— WORK ITEM —
In the records below, find each line containing the word "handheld" and copy it.
◆ ◆ ◆ ◆
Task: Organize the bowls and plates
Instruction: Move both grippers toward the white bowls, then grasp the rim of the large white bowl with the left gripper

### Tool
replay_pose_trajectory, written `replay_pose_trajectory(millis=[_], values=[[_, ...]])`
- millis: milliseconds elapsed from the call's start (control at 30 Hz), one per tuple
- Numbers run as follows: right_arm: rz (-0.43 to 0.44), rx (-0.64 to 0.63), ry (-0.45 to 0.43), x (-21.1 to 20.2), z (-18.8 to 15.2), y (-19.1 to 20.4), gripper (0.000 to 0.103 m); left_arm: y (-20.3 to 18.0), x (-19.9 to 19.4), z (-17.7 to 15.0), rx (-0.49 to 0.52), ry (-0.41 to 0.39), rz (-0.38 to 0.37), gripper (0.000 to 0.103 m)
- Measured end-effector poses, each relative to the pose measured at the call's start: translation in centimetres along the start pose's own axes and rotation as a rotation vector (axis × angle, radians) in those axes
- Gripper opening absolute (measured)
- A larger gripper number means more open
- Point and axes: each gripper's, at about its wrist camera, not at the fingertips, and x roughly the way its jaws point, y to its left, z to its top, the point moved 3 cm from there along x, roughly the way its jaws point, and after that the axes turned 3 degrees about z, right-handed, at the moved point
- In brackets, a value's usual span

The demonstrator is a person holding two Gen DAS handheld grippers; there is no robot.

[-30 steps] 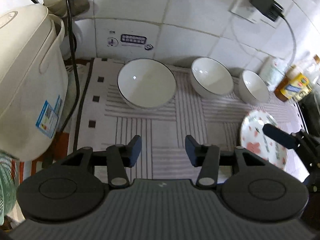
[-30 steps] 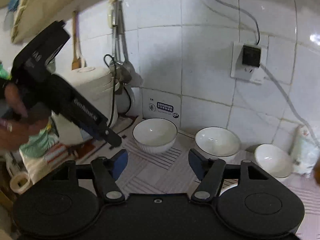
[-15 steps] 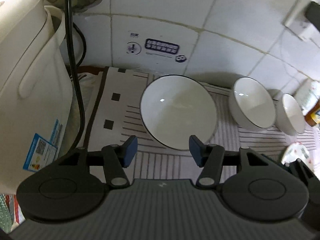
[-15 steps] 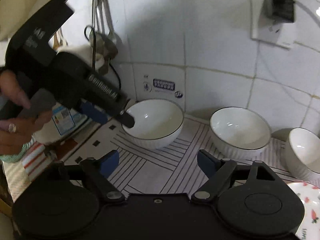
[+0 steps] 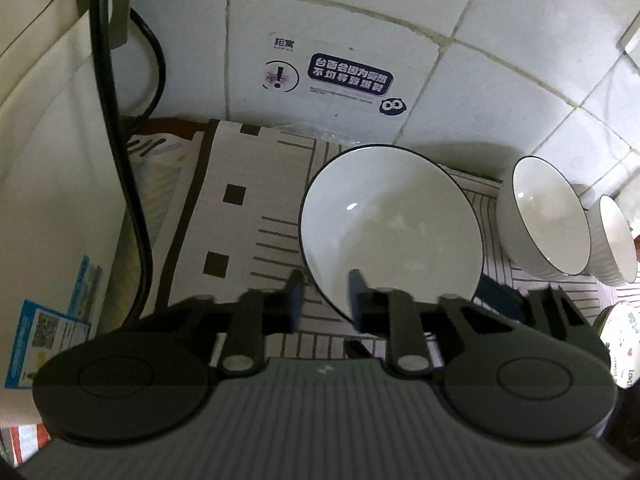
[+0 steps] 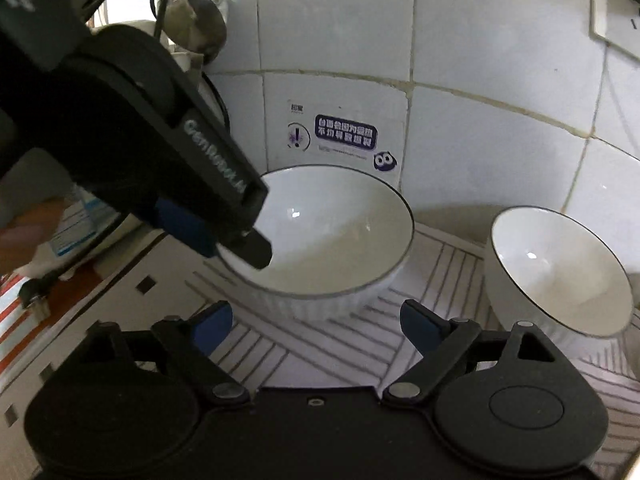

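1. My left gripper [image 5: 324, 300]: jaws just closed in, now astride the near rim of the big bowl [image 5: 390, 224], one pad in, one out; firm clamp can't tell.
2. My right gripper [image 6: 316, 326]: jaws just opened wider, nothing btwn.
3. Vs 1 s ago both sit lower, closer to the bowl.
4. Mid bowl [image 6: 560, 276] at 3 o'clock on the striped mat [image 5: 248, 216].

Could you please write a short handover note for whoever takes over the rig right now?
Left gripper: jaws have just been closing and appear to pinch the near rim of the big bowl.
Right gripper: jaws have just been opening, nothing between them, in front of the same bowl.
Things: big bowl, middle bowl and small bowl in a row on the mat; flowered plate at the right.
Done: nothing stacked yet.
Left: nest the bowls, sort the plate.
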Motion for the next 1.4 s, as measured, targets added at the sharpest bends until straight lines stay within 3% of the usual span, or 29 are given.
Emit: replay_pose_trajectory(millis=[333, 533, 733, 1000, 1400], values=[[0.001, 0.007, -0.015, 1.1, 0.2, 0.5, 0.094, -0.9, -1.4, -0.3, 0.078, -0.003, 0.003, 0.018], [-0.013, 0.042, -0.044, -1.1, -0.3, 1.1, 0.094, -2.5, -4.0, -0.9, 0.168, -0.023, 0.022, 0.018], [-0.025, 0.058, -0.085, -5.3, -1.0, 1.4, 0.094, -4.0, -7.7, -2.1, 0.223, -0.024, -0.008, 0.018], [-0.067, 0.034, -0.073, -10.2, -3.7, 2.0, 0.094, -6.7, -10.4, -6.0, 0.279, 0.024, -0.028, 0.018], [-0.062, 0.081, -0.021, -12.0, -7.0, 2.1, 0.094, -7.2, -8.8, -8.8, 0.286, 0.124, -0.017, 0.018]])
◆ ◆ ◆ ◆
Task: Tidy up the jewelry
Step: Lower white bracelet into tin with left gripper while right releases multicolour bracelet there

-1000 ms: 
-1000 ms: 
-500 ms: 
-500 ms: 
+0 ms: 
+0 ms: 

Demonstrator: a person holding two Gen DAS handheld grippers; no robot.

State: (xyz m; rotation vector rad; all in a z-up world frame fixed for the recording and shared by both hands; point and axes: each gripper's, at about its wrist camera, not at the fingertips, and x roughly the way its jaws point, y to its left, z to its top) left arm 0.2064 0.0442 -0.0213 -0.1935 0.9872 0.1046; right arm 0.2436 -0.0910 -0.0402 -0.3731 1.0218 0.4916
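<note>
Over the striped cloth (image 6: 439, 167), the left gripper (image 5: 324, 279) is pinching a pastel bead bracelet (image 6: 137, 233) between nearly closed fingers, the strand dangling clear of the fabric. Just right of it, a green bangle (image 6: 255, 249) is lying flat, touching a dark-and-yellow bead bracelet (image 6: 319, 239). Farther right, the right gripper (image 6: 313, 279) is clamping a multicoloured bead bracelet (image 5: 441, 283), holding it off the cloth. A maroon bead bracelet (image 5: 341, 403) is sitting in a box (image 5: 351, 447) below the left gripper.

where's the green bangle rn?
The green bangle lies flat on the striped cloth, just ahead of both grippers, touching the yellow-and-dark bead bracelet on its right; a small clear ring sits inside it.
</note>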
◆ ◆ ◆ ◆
— YOUR SOLUTION —
The demonstrator is a person holding two Gen DAS handheld grippers; there is no robot.
Demonstrator: a person holding two Gen DAS handheld grippers; no robot.

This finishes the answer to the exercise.